林 私、同じ日曜劇場の『テセウスの船』も大好きでした。大河の後、順調にお仕事されているなと感じた作品でしたし、あの明るいお父さんの笑顔を見たとき、ああ、これが鈴木さん本来の個性なんじゃないかなと思いました。
鈴木 『TOKYO MER』は『テセウスの船』と同じ制作チームなんですよ。コロナ禍での医療ものだったので、ルールを破るようなことをしたら、それこそ医療従事者のかたに申し訳ない。私生活も含めて、ものすごく気を引き締めての撮影でした。
林 なるほどね。そうそう、緊急のお医者さんって感情を殺した声ですよね。あれは、独特のいい方ですか?
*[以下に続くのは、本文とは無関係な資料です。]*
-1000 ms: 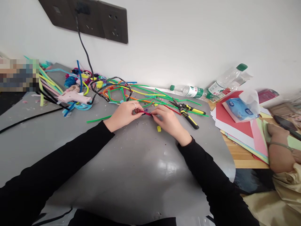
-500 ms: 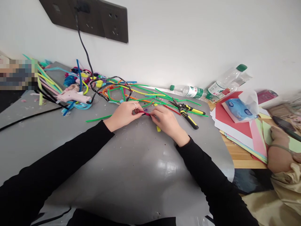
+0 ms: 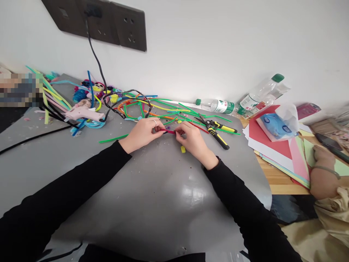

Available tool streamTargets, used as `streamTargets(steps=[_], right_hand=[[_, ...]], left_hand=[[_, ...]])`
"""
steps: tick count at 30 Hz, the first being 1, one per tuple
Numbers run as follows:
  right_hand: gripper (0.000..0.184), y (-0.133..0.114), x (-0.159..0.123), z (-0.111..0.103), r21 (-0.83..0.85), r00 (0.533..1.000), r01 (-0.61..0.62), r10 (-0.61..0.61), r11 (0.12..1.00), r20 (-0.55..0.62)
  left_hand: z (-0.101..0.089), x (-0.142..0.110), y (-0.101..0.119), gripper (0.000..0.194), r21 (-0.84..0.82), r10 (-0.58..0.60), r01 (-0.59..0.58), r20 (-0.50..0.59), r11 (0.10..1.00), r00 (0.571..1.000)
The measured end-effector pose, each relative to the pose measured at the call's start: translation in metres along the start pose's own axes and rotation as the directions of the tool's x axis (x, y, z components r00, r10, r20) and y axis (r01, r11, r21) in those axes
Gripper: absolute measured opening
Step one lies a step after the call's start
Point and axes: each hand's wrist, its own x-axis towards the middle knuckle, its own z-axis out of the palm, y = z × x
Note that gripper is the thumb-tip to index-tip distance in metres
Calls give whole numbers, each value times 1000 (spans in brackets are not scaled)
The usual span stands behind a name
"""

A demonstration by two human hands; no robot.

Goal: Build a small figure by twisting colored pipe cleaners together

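A short dark-pink pipe cleaner (image 3: pixel 169 131) is stretched between my two hands over the middle of the grey table. My left hand (image 3: pixel 144 134) pinches its left end between thumb and fingers. On the other end, my right hand (image 3: pixel 192 140) has a similar pinch, fingertips curled in. How the piece is bent inside the fingers is hidden. A small yellow piece (image 3: pixel 183 149) lies just under my right hand. Beyond the hands spread loose green pipe cleaners (image 3: pixel 163 115), and a green one (image 3: pixel 113 138) pokes out beside my left wrist.
Pliers with black and yellow handles (image 3: pixel 218 136) lie right of my hands. A pink glue gun (image 3: pixel 84 112) with black cable sits left. Plastic bottles (image 3: pixel 223 106), a tissue pack (image 3: pixel 276 126) and coloured paper (image 3: pixel 272 147) stand right, near another person's arm (image 3: pixel 324 174).
Both hands keep hold of the pipe cleaner. My right hand has shifted very slightly, and the pink stretch between the fingers looks a little straighter. The view has drifted slightly.
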Motion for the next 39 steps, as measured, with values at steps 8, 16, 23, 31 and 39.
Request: streamTargets(steps=[8, 16, 23, 31, 39], right_hand=[[11, 3, 2, -3, 3, 991, -63, 63, 998, -118], [10, 14, 5, -12, 3, 938, -189, 182, 982, -295], [14, 10, 6, -14, 23, 990, -14, 17, 1000, -143], [21, 5, 2, -5, -9, 992, 106, -105, 994, 66], [18, 6, 2, 0, -149, 985, 156, -142, 977, 100]], left_hand=[[0, 1, 0, 18, -6, 2, -2, -18, 1000, 1000], [-2, 2, -1, 13, -9, -114, 114, -81, 993, 990], [-1, 1, 1, 12, -39, -84, 82, -47, 996, 995], [1, 1, -2, 18, -12, -52, 52, -34, 999, 998], [1, 2, 0, 15, -31, -54, 53, -28, 998, 998]])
鈴木 そうです。実際、いろいろ見学をしたり、ドキュメンタリーを見たりしたんですが、できる人ほど感情は出さない。たとえ死が迫っている人に対しても動揺は一切見せずに声をかける。特に僕が演じた喜多見という医師は、悲惨な場面をたくさん見てきた人だから、どんな状況におかれても冷静に務めなければいけない役でした。
林 映画の公開は、2021年だけで何本でした?
鈴木 映画は3本でした。『孤狼の血LEVEL2』、『燃えよ剣』、それから『土竜の唄 FINAL』です。
林 すみません!『孤狼の血 LEVEL2』は怖いんでしょ? みんなから「鈴木さんのイメージが変わるくらい怖いよ」といわれて。私、怖いのダメなんです。
鈴木 グループLINEでも、そうおっしゃっていた(笑)。
林 DVDになったら、怖いシーンだけ飛ばしながら絶対見ますから。